**Exercise prompt**
The following listing has lines to check for the word "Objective"; give only the number of lines that contain it.

Dataset entries: Begin

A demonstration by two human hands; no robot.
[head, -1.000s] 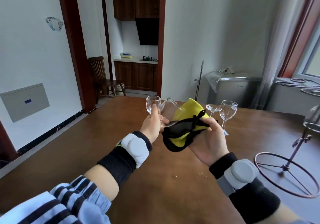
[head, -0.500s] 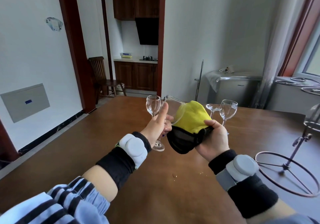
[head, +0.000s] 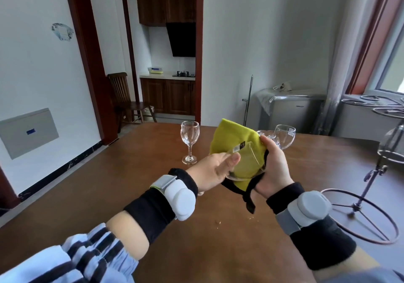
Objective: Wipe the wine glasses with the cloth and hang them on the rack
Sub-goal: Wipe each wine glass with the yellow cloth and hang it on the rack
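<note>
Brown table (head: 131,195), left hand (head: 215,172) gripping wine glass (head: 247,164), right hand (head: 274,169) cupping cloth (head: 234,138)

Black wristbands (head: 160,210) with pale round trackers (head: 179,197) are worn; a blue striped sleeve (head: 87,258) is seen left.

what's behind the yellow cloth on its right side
Two clear wine glasses stand on the brown wooden table, partly showing past the yellow cloth and the right hand. Their stems and feet are hidden.
</note>
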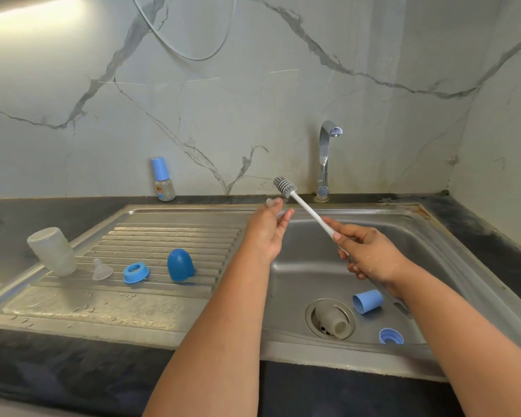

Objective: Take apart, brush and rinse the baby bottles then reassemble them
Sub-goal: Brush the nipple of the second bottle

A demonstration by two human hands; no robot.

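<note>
Beyond the fingers rises a pale marble wall (253,100) veined in grey, with a bright strip of light (27,7) along its top left edge. A chrome tap (325,158) stands against it, just past the fingers. Below them lies a steel sink (298,266) set in a dark bench (73,377).

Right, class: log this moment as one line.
left hand: holds clear teat | right hand: grips brush | sink basin: bottle, cap, ring

Steel drainboard (169,308) carries upturned bottle (53,251), clear teat (101,269), blue ring (136,272), blue cap (180,264)
</note>
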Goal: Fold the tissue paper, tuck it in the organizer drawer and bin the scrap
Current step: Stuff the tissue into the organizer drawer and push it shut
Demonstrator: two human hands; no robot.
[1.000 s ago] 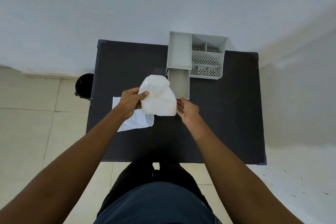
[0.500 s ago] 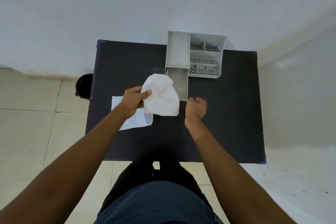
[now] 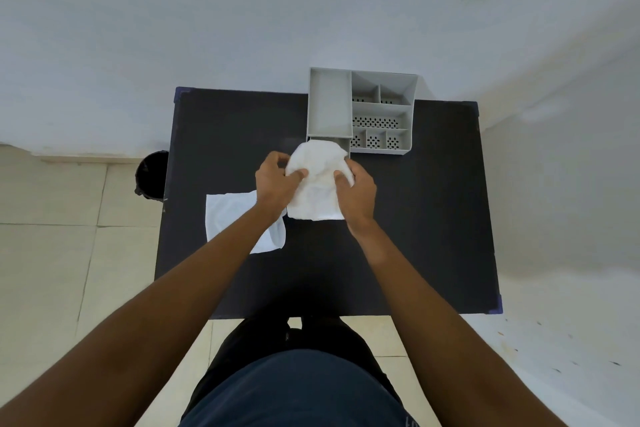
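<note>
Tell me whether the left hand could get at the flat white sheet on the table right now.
Probably not yet: the left hand is gripping the tissue paper. The flat sheet lies uncovered just below its forearm.

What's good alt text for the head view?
Both hands, left hand and right hand, grip a white tissue over a black table, before a grey organizer; another white sheet lies left.

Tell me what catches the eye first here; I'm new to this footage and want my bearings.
The white tissue paper stands out, bunched between the left hand and right hand above the middle of the black table. Just behind it sits the grey organizer, with its drawer mostly hidden by the tissue. A second white sheet lies flat on the table's left.
</note>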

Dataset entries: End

**Result for this task**
2